== WHAT TO WORK ON ==
Find the line containing "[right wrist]" in the listing below; reproduce it and every line after, exactly. Skip pictures.

== COLLECTED MATERIAL ==
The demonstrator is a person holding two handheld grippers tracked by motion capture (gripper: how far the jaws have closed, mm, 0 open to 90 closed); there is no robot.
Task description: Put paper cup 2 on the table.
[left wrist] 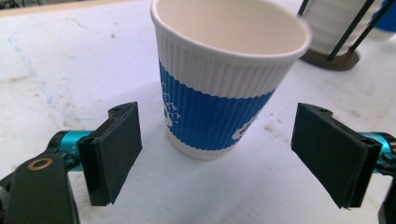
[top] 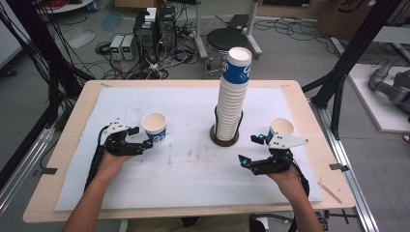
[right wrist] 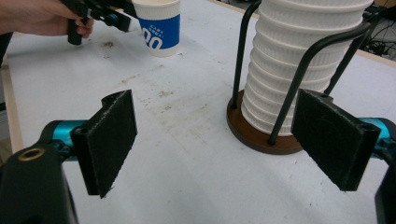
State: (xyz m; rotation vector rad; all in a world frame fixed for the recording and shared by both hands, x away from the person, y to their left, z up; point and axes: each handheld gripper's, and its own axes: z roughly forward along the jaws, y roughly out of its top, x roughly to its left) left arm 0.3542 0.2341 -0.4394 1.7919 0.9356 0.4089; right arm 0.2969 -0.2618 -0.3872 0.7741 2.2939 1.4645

== EXPECTED ANSWER ==
[right wrist] 
State: (xyz m; rotation vector rad; all in a world frame fixed for the recording and shared by both hands, x away from the person, y to their left, z up; point and axes: each handheld gripper's, and its own axes: z roughly forward along the jaws, y roughly out of its top, x roughly to its left) left arm 0.3542 0.2341 -0.4394 1.7919 0.9356 0.4089; right arm 0.2969 -0.2618 -0.3872 0.7741 2.2939 1.4645

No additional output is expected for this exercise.